**Work instruction**:
What follows is a listing to be transcribed exactly.

**Given information**:
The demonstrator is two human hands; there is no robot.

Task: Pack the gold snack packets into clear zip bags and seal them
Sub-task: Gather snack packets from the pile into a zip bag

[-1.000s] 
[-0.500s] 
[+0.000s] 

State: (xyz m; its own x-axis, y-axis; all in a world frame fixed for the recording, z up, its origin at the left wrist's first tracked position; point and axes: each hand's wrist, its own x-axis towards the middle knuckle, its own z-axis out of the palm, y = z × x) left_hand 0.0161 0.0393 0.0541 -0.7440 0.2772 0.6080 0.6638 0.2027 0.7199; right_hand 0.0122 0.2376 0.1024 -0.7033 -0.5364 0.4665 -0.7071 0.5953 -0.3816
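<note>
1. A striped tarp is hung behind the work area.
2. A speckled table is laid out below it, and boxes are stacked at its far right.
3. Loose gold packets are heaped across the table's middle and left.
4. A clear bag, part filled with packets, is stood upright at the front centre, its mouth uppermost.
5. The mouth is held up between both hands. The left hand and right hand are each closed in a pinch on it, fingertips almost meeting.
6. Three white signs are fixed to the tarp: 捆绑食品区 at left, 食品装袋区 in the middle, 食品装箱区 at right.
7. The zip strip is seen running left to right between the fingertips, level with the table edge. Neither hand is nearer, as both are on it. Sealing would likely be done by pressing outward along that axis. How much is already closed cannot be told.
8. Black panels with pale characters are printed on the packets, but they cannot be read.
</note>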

**Result for this exercise**:
The demonstrator is two human hands; there is no robot.

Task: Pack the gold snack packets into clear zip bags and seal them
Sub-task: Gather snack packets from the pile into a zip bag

[-1.000s] 
[-0.500s] 
[+0.000s] 

State: (xyz m; its own x-axis, y-axis; all in a world frame fixed for the recording, z up, its origin at the left wrist's first tracked position; point and axes: each hand's wrist, its own x-axis towards the middle knuckle, its own z-axis out of the palm, y = z × x) left_hand 0.0161 0.0393 0.0541 -0.7440 0.2772 0.6080 0.6638 0.2027 0.7199; right_hand 0.0122 0.2376 0.1024 -0.7033 -0.5364 0.4665 -0.7071 0.5953 -0.3816
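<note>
1. A striped tarp is hung behind the work area.
2. A speckled table is laid out below it, and boxes are stacked at its far right.
3. Loose gold packets are heaped across the table's middle and left.
4. A clear bag, part filled with packets, is stood upright at the front centre, its mouth uppermost.
5. The mouth is held up between both hands. The left hand and right hand are each closed in a pinch on it, fingertips almost meeting.
6. Three white signs are fixed to the tarp: 捆绑食品区 at left, 食品装袋区 in the middle, 食品装箱区 at right.
7. The zip strip is seen running left to right between the fingertips, level with the table edge. Neither hand is nearer, as both are on it. Sealing would likely be done by pressing outward along that axis. How much is already closed cannot be told.
8. Black panels with pale characters are printed on the packets, but they cannot be read.
</note>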

Nothing else is part of this exercise.